Another option is to use integrations and APIs to connect HubSpot with other enterprise applications, such as ERP or supply chain management systems. This allows you to leverage the power of HubSpot’s CRM while still using other systems for more complex data management tasks.

[ Related: The Problem with the Modern Data Stack ]

How to unify HubSpot’s database schema with other systems

Unifying HubSpot’s database schema with other systems can often be a challenging task, especially when it comes to reconciling different data structures and formats. However, it’s a critical step to ensure that your business can efficiently use data from HubSpot alongside your other systems, whether for analytics, marketing automation, customer relationship management, or other operations.

This is where Syncari comes into play. Syncari is a platform designed to help businesses manage their data across various systems, including HubSpot. The platform offers a robust set of tools that can help you unify your database schemas, making it easier to keep your data consistent, accurate, and up-to-date.

One of the key features of Syncari is its ability to create a unified data model. Instead of dealing with disparate data structures across different systems, Syncari allows you to define a single, overarching model that encompasses all of your data sources. This unified model enables you to map fields from HubSpot’s database schema to corresponding fields in your other systems, even if they use different names or formats. This way, you can ensure that every system uses a consistent data structure.

Syncari also offers near real-time stateful data synchronization capabilities. Unlike traditional integration methods that simply move data from one place to another, synchronization ensures that your data remains consistent across all systems at all times. So, if a contact’s information is updated in HubSpot, that change will immediately be reflected in all your other systems as well.

Moreover, Syncari’s powerful automation features can help streamline your data management processes. You can set up rules and workflows that automatically clean, transform, and unify your data as it moves between systems. This not only saves time but also reduces the risk of errors that can occur when handling data manually.

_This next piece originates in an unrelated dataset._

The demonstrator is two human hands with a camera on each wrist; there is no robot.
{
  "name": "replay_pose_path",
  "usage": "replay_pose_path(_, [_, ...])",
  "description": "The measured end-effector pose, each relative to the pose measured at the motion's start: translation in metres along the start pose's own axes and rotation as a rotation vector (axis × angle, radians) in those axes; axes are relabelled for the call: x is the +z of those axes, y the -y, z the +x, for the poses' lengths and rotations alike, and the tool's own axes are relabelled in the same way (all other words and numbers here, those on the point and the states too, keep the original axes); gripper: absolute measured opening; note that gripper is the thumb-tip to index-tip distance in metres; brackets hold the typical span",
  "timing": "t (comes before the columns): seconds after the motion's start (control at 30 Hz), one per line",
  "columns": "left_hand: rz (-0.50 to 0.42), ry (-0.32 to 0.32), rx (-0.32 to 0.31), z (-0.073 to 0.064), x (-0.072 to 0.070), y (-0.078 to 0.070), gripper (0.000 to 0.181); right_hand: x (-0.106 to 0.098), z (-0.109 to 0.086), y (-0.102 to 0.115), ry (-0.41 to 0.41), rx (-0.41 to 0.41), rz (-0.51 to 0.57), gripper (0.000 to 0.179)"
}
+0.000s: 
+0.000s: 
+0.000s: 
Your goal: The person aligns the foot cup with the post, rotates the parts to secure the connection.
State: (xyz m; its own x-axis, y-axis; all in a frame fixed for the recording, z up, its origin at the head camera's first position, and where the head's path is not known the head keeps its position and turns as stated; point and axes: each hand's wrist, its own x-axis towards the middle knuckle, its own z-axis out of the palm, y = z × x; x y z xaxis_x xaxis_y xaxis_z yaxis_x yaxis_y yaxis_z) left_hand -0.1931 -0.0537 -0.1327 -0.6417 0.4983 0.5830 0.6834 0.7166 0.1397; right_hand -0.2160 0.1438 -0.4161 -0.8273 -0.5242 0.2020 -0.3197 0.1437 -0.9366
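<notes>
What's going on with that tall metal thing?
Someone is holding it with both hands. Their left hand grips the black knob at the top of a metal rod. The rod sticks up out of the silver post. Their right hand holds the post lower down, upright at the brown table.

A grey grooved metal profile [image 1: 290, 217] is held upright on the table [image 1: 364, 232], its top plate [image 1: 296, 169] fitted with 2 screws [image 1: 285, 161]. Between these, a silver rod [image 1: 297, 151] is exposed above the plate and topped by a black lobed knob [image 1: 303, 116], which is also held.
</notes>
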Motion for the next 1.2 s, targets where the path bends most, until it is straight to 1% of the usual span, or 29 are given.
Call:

[ Related: Get a Syncari demo ]


HubSpot’s database schema is designed to be flexible and easy to use, with a small set of core objects that work seamlessly together. While it does have some limitations, HubSpot’s custom objects and integrations allow you to extend the schema to meet the needs of enterprise companies. 

But with the help of Syncari, you can ensure that HubSpot’s data works harmoniously with your other systems, regardless of their individual database schemas. By enabling you to create a unified data model, synchronize data in real-time, and automate your data management processes, Syncari makes it easier to leverage the full potential of your data across all your business operations.